The first and most striking route we would attempt was on the Green Tower (4,600m). Not knowing any of the tower’s history, we chose a nice-looking line: direct, aesthetic, and, unfortunately, north-facing. We began our frost-nipped and short-lived journey in a left-facing corner system at the top of a snow ramp. Not long into the Chia pet–choked cracks, we found a pin and some tat tucked nicely into a hidden corner. Lacking the motivation for self-torture without pleasure or gain, we bailed. After returning to the U.S., we learned that we had started up one of two known routes on the Green Tower: Inshallah Mi Primo (850m, 5.10b A3).

Feeling winter closing in on us, we decided to scope only sunny, south-facing options. The obvious south ridge of Denbor Brakk (4,800m) seemed like an attainable objective. We began up a series of chimneys and wide cracks. A couple of pitches up, we encountered a lovely six-inch roof crack that rounded over into a grass-packed fist crack. This would set the tone for the next two days of climbing. Many offwidths and ledges later, we blanked out against a prominent gendarme. Luckily, we were able to rap off the east shoulder of the peak into a high gully. Leaving our ropes fixed, we spent the night on the ground, recharging on pakora and dhal.

Matt Hepp climbs yet another wide crack near the top of the south ridge of Denbor Brakk. Clint Estes

The next morning, we ascended our ropes, flailed around the gendarme via yet another series of grass-choked wide cracks, and encountered about 50 feet of pleasantly garden-free hand jamming. The last pitches were wide, hard, and especially exhausting at nearly 4,800m. Matt led the final eight-inch-wide, meandering crack to the top of the south tower. The towers to the north were higher, but reaching the highest point would have involved a brutal amount of rappelling, traversing, climbing, more rappelling, and more steep, dirty, wide cracks. So, late in the day, we rappelled off the east shoulder and headed beck to the comforts of camp.
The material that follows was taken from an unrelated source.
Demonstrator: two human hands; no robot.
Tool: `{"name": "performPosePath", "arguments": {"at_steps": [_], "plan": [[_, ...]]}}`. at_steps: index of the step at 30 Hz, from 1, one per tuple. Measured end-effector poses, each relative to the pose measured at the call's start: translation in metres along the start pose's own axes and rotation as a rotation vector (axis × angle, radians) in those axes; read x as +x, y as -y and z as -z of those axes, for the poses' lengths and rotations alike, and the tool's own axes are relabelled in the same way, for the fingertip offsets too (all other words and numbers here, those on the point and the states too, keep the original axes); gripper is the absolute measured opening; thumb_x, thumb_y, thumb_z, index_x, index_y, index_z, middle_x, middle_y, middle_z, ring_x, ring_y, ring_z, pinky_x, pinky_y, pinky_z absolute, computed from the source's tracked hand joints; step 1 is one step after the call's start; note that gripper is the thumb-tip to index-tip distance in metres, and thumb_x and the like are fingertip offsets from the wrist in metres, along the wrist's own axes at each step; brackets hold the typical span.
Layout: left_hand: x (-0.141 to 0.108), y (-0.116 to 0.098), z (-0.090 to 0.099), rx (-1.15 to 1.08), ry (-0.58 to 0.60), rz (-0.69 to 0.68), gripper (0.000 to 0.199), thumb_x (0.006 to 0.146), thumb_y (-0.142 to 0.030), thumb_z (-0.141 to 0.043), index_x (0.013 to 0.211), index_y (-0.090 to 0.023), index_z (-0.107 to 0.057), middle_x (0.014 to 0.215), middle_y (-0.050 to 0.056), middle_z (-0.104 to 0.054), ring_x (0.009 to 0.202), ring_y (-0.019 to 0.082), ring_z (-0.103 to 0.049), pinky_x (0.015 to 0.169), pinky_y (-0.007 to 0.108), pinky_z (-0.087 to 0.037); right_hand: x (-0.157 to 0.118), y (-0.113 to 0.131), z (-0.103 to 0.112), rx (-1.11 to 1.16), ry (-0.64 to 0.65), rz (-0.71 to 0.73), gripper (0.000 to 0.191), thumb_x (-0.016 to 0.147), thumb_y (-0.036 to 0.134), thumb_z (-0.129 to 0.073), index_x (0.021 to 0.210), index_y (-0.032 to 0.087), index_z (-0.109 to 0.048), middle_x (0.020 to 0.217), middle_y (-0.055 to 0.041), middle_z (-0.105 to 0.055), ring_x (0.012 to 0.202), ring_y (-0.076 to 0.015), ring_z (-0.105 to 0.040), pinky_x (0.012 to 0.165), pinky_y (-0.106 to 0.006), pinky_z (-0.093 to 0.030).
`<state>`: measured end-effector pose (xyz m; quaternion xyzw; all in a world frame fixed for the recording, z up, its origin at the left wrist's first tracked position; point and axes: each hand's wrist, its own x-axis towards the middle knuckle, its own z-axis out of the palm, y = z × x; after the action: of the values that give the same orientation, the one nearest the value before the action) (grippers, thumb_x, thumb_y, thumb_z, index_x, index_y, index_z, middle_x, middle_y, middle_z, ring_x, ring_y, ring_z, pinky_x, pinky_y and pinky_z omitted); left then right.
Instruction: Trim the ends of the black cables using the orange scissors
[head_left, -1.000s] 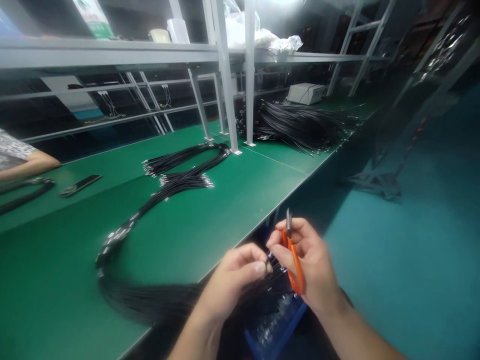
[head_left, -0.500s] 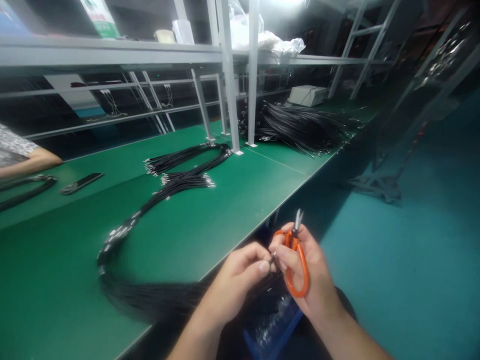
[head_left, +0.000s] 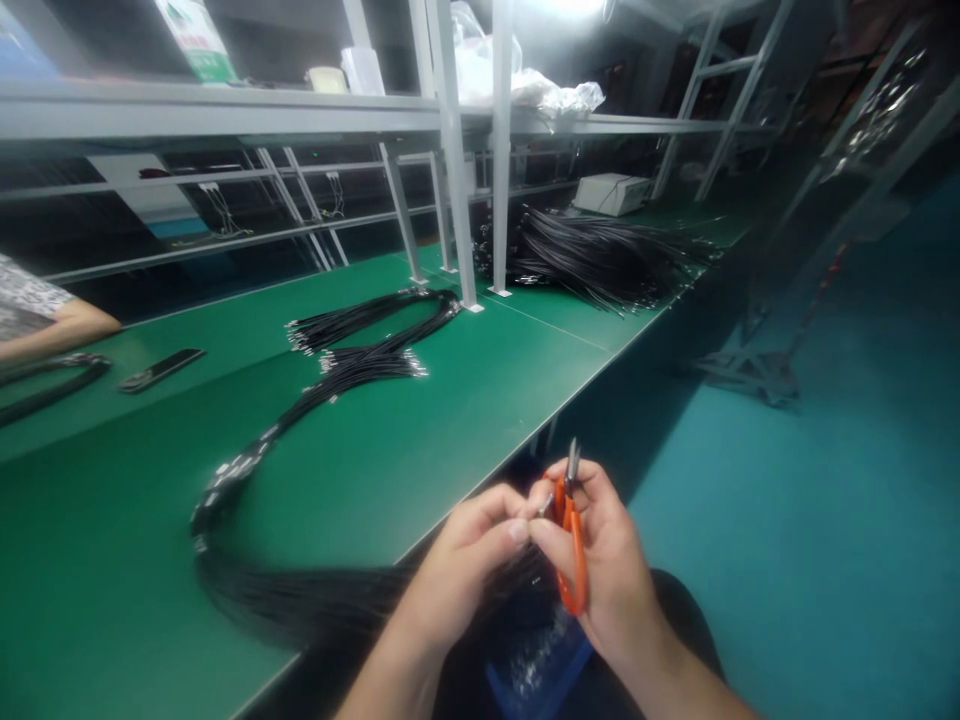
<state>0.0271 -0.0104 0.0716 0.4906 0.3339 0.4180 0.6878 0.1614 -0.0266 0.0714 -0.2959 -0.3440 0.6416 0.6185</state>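
My left hand [head_left: 465, 565] is closed, its thumb and forefinger pinching the end of a thin black cable just past the table's front edge. Orange-handled scissors [head_left: 575, 570] sit in my right hand [head_left: 611, 540], blades pointing up and away. With that hand's thumb and forefinger I also touch the small metallic tip at the cable's end; its details are too blurred to make out. A long bundle of black cables [head_left: 300, 600] runs from under my left forearm back over the green table [head_left: 360, 490]. White labels [head_left: 236, 468] cluster along its bend.
Below my hands is a blue container [head_left: 540, 670] with small shiny bits. More black cables [head_left: 600, 255] are heaped farther back by a pale box [head_left: 611, 193]. Metal posts [head_left: 501, 180] carry a shelf. At left are a phone [head_left: 161, 370] and another person's arm [head_left: 75, 325].
The scissors have turned more edge-on and shifted slightly left and down with my right hand. My fingers have drawn closer together around the cable end.
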Motion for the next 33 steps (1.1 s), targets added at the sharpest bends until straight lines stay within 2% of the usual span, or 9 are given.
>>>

We called the route Good From Zafar, But Zafar From Good (5.10 A1 G3, or “steep gardening”), named after our friend Zafar Iqbal. No bolts were placed. I can’t in good conscience recommend the route, as it was one of the nastiest, most unenjoyable climbs ever. It was good adventure, though.

After a couple of rest days, recharging on our good cook Karim’s food, Matt and I moved to an advanced camp at the base of the dramatic Zang Brakk (4,800m). We started up a chimney system at the very tip of the apron below the south face. At the top of the first pitch, a two-bolt belay greeted us. Since we only had a handful of days left in the valley and blue skies above, we decided to see where the route led. We continued up a series of wide cracks (5.10 plus-ish) to a ledge below a 75-meter pitch of blank face climbing with one bolt for protection. The pitch ended at a single-knifeblade belay. With darkness drawing near, we placed a bolt and rappelled 1,000 feet to the ground.

The next day, we climbed as fast as we could to regain our high point. No signs of previous ascent were evident past the pin. Our route blanked out at the top of a nice hand crack. I made two attempts to link crack systems through a section of hard face climbing, but fear set in and I was unable to complete the moves. We then chose a less appealing wide option to the right. After a couple more pitches, a timely snowstorm blew in and gave us an excuse to retreat. As the temperature plummeted, we began to rap from our 1,300-foot high point. Nearly 1,000 feet of climbing remained. This route, I would recommend.

Editor’s note: Estes and Hepp climbed the first 1,000 feet of Hasta La Vista David (Colnago-Davila-Lazzarini-Stucchi, 2004) on Zang Brakk before exploring variations on the upper wall.